== What you have to do ==
Could you give the entries again, exactly as written?

== Given data ==
======

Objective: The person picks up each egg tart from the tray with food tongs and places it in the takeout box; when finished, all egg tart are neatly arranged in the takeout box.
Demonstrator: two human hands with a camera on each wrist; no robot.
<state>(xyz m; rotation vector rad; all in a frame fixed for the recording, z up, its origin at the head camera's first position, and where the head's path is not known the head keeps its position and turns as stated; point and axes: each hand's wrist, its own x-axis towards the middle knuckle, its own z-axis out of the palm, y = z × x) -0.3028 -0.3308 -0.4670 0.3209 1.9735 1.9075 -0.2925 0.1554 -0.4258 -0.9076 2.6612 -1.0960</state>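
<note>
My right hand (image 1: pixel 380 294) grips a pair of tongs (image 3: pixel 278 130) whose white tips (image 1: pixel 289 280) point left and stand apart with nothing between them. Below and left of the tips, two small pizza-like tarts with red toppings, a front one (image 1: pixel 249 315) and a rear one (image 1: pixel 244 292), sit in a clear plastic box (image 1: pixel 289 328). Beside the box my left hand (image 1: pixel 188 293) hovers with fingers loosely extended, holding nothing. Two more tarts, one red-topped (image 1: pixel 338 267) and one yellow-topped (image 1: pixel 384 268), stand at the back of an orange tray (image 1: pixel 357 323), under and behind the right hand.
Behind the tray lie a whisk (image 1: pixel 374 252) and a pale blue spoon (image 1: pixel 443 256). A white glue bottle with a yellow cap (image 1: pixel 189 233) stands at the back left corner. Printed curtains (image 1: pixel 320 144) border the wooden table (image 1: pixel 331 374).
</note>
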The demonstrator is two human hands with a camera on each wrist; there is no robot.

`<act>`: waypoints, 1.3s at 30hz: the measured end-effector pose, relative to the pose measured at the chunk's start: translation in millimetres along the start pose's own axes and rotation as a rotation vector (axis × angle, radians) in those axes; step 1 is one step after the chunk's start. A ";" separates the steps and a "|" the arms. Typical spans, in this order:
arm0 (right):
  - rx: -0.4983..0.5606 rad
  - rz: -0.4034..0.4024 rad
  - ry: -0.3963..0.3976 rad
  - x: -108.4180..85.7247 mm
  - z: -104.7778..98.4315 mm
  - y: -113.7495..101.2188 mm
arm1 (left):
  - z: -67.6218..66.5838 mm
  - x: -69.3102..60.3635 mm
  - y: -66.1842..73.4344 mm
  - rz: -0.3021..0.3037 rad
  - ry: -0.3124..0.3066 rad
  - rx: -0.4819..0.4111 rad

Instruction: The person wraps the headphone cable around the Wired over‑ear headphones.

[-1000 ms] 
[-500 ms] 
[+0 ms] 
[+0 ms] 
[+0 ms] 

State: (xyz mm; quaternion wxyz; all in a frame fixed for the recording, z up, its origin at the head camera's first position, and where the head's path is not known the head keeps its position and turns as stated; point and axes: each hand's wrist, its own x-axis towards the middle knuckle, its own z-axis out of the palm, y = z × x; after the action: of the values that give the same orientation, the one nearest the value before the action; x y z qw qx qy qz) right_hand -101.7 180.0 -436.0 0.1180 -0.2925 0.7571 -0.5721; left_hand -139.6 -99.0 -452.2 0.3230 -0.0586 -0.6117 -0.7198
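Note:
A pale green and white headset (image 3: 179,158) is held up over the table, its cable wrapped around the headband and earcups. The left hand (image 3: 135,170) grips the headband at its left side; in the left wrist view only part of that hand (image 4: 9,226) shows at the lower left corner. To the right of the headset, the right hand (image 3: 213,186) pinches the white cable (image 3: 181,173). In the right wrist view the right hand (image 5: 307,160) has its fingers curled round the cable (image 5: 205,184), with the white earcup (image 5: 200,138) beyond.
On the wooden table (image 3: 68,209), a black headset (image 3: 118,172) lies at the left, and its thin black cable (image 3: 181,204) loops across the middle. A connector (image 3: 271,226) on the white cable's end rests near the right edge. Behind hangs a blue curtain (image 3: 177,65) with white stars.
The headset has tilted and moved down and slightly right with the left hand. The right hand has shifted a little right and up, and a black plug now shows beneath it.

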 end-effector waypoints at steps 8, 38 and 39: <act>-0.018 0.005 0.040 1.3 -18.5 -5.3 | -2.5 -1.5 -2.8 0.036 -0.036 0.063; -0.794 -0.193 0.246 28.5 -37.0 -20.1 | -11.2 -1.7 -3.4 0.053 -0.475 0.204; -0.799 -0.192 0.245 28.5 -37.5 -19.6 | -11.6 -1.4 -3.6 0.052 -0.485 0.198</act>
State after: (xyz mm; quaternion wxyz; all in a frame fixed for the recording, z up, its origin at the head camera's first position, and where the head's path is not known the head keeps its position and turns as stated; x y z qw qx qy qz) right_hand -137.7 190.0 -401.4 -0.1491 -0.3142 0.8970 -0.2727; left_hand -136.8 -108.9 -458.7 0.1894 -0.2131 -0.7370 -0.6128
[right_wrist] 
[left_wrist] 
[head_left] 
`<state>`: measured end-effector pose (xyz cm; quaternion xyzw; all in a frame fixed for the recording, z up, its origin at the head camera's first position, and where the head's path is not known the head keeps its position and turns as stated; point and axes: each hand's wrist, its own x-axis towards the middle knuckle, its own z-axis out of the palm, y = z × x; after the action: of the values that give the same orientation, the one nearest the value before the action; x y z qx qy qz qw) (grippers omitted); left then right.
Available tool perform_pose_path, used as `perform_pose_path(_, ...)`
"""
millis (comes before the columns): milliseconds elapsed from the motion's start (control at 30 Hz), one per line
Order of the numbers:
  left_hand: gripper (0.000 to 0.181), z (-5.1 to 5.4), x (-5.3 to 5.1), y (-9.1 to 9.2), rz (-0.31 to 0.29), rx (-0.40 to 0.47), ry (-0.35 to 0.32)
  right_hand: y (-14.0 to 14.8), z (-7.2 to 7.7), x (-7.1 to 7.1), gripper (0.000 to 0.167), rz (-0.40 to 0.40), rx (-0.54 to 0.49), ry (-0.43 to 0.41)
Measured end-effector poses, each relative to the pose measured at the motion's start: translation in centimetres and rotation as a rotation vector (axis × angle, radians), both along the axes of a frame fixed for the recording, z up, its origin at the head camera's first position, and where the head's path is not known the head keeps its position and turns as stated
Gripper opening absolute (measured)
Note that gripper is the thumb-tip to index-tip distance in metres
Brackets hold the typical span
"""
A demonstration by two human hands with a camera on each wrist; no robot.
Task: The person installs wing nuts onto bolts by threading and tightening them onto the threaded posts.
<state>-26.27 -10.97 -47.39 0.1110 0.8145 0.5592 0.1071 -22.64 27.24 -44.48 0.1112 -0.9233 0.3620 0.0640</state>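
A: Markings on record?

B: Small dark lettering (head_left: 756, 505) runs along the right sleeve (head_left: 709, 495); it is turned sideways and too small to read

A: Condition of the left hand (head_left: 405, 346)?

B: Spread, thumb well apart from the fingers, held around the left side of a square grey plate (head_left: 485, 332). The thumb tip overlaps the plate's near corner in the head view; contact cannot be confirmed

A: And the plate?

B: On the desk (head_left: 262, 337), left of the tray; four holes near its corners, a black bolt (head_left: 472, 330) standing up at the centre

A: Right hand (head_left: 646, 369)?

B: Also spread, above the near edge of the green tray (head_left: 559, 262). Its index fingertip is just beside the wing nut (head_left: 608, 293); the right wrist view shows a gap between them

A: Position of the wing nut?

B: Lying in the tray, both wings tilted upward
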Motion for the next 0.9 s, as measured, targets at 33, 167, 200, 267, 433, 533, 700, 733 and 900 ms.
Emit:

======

== Answer space ==
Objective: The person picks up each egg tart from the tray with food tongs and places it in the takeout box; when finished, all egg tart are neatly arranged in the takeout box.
Demonstrator: two human hands with a camera on each wrist; no robot.
<state>(xyz m; rotation vector rad; all in a frame fixed for the recording, z up, its origin at the head camera's first position, and where the head's path is not known the head keeps its position and turns as stated; point and axes: each hand's wrist, its own x-axis towards the middle knuckle, its own z-axis out of the palm, y = z × x) -0.3028 -0.3308 -0.4670 0.3209 1.9735 1.9075 -0.2925 0.1554 -0.4258 -0.9076 2.6612 -1.0960</state>
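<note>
My right hand (image 1: pixel 380 294) grips a pair of tongs (image 3: pixel 278 130) whose white tips (image 1: pixel 289 280) point left and stand apart with nothing between them. Below and left of the tips, two small pizza-like tarts with red toppings, a front one (image 1: pixel 249 315) and a rear one (image 1: pixel 244 292), sit in a clear plastic box (image 1: pixel 289 328). Beside the box my left hand (image 1: pixel 188 293) hovers with fingers loosely extended, holding nothing. Two more tarts, one red-topped (image 1: pixel 338 267) and one yellow-topped (image 1: pixel 384 268), stand at the back of an orange tray (image 1: pixel 357 323), under and behind the right hand.
Behind the tray lie a whisk (image 1: pixel 374 252) and a pale blue spoon (image 1: pixel 443 256). A white glue bottle with a yellow cap (image 1: pixel 189 233) stands at the back left corner. Printed curtains (image 1: pixel 320 144) border the wooden table (image 1: pixel 331 374).
</note>
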The demonstrator is two human hands with a camera on each wrist; there is no robot.

`<act>`: waypoints, 1.3s at 30hz: the measured end-effector pose, relative to the pose measured at the chunk's start: translation in millimetres along the start pose's own axes and rotation as a rotation vector (axis × angle, radians) in those axes; step 1 is one step after the chunk's start. A ";" separates the steps and a "|" the arms. Typical spans, in this order:
arm0 (right):
  - rx: -0.4983..0.5606 rad
  - rz: -0.4034..0.4024 rad
  - ry: -0.3963..0.3976 rad
  - x: -108.4180..85.7247 mm
  - z: -104.7778..98.4315 mm
  - y: -113.7495..101.2188 mm
arm1 (left):
  - z: -67.6218..66.5838 mm
  - x: -69.3102..60.3635 mm
  - y: -66.1842..73.4344 mm
  - rz: -0.3021..0.3037 rad
  - ry: -0.3124..0.3066 rad
  - rx: -0.4819..0.4111 rad

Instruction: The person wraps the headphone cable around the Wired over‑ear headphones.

[-1000 ms] 
[-500 ms] 
[+0 ms] 
[+0 ms] 
[+0 ms] 

State: (xyz mm; quaternion wxyz; all in a frame fixed for the recording, z up, its origin at the head camera's first position, and where the head's path is not known the head keeps its position and turns as stated; point and axes: each hand's wrist, its own x-axis towards the middle knuckle, its own z-axis out of the palm, y = z × x; after the action: of the values that give the same orientation, the one nearest the value before the action; x y z qw qx qy qz) right_hand -101.7 180.0 -436.0 0.1180 -0.2925 0.7571 -0.5721; left_hand -139.6 -99.0 -452.2 0.3230 -0.0586 -0.6117 -0.7198
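Note:
A pale green and white headset (image 3: 179,158) is held up over the table, its cable wrapped around the headband and earcups. The left hand (image 3: 135,170) grips the headband at its left side; in the left wrist view only part of that hand (image 4: 9,226) shows at the lower left corner. To the right of the headset, the right hand (image 3: 213,186) pinches the white cable (image 3: 181,173). In the right wrist view the right hand (image 5: 307,160) has its fingers curled round the cable (image 5: 205,184), with the white earcup (image 5: 200,138) beyond.
On the wooden table (image 3: 68,209), a black headset (image 3: 118,172) lies at the left, and its thin black cable (image 3: 181,204) loops across the middle. A connector (image 3: 271,226) on the white cable's end rests near the right edge. Behind hangs a blue curtain (image 3: 177,65) with white stars.
The headset has tilted and moved down and slightly right with the left hand. The right hand has shifted a little right and up, and a black plug now shows beneath it.
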
 end-effector waypoints at steps 8, 38 and 39: <act>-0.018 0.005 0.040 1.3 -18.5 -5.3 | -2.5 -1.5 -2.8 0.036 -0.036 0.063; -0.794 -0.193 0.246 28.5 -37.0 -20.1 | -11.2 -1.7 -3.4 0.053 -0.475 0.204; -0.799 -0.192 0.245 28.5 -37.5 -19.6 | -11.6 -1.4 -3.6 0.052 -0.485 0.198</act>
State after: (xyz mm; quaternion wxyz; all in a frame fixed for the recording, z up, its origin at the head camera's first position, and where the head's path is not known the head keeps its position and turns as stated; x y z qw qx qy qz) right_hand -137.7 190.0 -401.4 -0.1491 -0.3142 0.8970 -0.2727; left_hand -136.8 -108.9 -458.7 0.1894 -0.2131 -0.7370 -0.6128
[right_wrist] 
[left_wrist] 
[head_left] 
`<state>`: measured end-effector pose (xyz cm; quaternion xyzw; all in a frame fixed for the recording, z up, its origin at the head camera's first position, and where the head's path is not known the head keeps its position and turns as stated; point and axes: each hand's wrist, its own x-axis towards the middle knuckle, its own z-axis out of the palm, y = z × x; after the action: of the values that give the same orientation, the one nearest the value before the action; x y z qx qy qz qw) (grippers omitted); left then right.
Available tool perform_pose_path, used as `perform_pose_path(_, ...)`
"""
millis (comes before the columns): milliseconds elapsed from the motion's start (control at 30 Hz), one per line
Order of the numbers:
  left_hand: gripper (0.000 to 0.181), z (-5.1 to 5.4), x (-5.3 to 5.1), y (-9.1 to 9.2), rz (-0.31 to 0.29), rx (-0.40 to 0.47), ry (-0.35 to 0.32)
  right_hand: y (-14.0 to 14.8), z (-7.2 to 7.7), x (-7.1 to 7.1), gripper (0.000 to 0.167), rz (-0.40 to 0.40), rx (-0.54 to 0.49), ry (-0.43 to 0.41)
Measured end-effector poses, each relative to the pose measured at the motion's start: translation in centimetres and rotation as a rotation vector (axis × angle, radians), both along the axes of a frame fixed for the recording, z up, its origin at the head camera's first position, and where the head's path is not known the head keeps its position and turns as stated
Gripper opening absolute (measured)
Note that gripper is the thumb-tip to index-tip distance in metres
Brackets hold the typical span
"""
A demonstration by two human hands with a camera on each wrist; no robot.
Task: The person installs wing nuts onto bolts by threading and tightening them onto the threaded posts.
<state>-26.27 -10.97 -47.39 0.1110 0.8145 0.5592 0.1071 -22.64 27.24 -44.48 0.1112 -0.9233 0.3620 0.0640</state>
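A: Markings on record?

B: Small dark lettering (head_left: 756, 505) runs along the right sleeve (head_left: 709, 495); it is turned sideways and too small to read

A: Condition of the left hand (head_left: 405, 346)?

B: Spread, thumb well apart from the fingers, held around the left side of a square grey plate (head_left: 485, 332). The thumb tip overlaps the plate's near corner in the head view; contact cannot be confirmed

A: And the plate?

B: On the desk (head_left: 262, 337), left of the tray; four holes near its corners, a black bolt (head_left: 472, 330) standing up at the centre

A: Right hand (head_left: 646, 369)?

B: Also spread, above the near edge of the green tray (head_left: 559, 262). Its index fingertip is just beside the wing nut (head_left: 608, 293); the right wrist view shows a gap between them

A: Position of the wing nut?

B: Lying in the tray, both wings tilted upward
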Motion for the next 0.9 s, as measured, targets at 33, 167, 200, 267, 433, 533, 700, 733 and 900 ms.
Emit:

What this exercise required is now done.